We are currently using regex, however it is not reliable enough, so we want to move towards and AI or ML approach.
Would the ML models be able to train and learn even though they have different formats? The demos I have seen with the models people use documents with the same format so it does not fit our use case.

@grant.walker

Yes. You can actually train a model to get started with the initial extraction. Even though the file structures are different, your ML skill be capable of extracting the data, given that you have labeled & trained the model on sufficient data.

You can basically create a data set in the AI Center & import 30-50 files in the data labeling session. You need to manually label the ship date, dock date & the random date for all these 30-50 documents manually first, in order to train the model. Once you label the data & export it to the data set, you can train an ML package with this data set & deploy the skill.
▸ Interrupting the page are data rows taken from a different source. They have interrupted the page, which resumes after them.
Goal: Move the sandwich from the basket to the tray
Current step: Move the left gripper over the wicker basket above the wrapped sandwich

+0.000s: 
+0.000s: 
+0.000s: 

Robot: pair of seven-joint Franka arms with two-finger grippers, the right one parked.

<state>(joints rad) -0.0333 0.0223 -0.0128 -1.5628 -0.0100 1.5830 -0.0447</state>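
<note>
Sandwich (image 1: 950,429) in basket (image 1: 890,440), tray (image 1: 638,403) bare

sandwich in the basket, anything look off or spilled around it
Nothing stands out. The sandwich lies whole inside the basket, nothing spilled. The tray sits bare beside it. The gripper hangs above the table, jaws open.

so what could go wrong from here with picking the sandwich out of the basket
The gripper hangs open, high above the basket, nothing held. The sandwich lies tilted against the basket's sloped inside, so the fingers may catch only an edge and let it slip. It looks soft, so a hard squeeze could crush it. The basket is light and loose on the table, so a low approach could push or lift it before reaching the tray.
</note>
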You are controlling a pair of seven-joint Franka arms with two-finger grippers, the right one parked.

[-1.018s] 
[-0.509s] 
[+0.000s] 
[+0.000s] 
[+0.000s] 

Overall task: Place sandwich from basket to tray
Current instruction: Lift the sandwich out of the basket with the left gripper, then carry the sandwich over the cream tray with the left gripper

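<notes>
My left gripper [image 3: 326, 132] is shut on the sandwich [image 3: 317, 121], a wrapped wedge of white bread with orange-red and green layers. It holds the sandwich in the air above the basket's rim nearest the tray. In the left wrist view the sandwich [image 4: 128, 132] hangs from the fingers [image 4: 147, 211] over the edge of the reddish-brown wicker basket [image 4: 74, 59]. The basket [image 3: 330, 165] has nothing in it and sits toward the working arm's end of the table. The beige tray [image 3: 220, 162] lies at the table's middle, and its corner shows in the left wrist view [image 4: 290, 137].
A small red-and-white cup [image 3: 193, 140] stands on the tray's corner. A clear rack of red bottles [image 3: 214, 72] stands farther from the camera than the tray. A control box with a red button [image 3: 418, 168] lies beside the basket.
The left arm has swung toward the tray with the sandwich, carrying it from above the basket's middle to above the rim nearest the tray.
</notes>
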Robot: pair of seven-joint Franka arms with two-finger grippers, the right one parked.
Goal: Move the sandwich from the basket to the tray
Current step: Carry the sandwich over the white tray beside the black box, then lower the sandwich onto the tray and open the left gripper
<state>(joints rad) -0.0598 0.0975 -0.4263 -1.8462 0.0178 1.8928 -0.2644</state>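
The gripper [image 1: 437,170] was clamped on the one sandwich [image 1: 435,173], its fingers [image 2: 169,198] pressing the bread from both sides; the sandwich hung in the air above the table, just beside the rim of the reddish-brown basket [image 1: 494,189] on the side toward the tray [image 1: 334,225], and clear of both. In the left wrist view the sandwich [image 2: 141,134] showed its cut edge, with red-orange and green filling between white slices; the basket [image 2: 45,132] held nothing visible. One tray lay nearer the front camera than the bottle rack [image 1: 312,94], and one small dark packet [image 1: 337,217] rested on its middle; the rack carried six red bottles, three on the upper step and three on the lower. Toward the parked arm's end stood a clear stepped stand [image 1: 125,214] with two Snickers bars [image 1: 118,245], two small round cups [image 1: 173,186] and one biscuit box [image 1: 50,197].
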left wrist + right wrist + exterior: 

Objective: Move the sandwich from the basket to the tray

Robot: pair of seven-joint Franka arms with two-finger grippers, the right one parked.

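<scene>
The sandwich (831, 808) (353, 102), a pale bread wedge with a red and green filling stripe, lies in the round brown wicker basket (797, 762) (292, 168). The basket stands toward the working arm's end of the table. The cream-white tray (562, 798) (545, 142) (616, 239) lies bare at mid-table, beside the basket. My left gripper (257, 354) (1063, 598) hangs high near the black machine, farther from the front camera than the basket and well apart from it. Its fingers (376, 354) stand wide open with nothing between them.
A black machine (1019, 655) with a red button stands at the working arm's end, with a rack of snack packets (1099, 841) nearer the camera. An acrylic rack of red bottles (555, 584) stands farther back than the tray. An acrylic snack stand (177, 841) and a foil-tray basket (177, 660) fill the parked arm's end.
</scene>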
This skill now has the capability to identify ship date, dock date & the random date from files of any given structure.

Even if the model doesn’t extract the data in the initial runs (generally happens if the model if not trained on sufficient data), you can validate such documents & sent it to the user review, which is technically human-in-the-loop concept. Then these human validated data can also be used to re train the model, which makes the model pretty reliable over time.

Hope this helps,
Best Regards.

Oh wonderful!
Would this work even if sometimes only one of the three dates were in the document?
For example, only the ship date is present and the dock/random date are not. Would the model get confused by that?

How would I try this out to see if this would work?

Thanks!
Grant Walker

@grant.walker

If ship date is available & dock/random dates are not available, BOT will simply incorporate the respective fields with null values as per the ML model. But you can explicitly change those values in the workflow by the usage of conditional controls such as If activity. That’s basically checking whether there is a value for that field or not & then taking necessary actions based on the outcome.

Best Regards.

Thank you @arjunshenoy.
Do you have a link to where I can read about this more and the different types of models?

Thanks,
Grant Walker

@grant.walker

You can take a look at different models by navigating through the following resource:

https://docs.uipath.com/document-understanding/automation-cloud/latest/user-guide/out-of-the-box-pre-trained-ml-packages

Additional information can be found here:

https://docs.uipath.com/document-understanding/automation-cloud/latest/user-guide/overview-ml-packages

Best Regards.

This topic was automatically closed 3 days after the last reply. New replies are no longer allowed.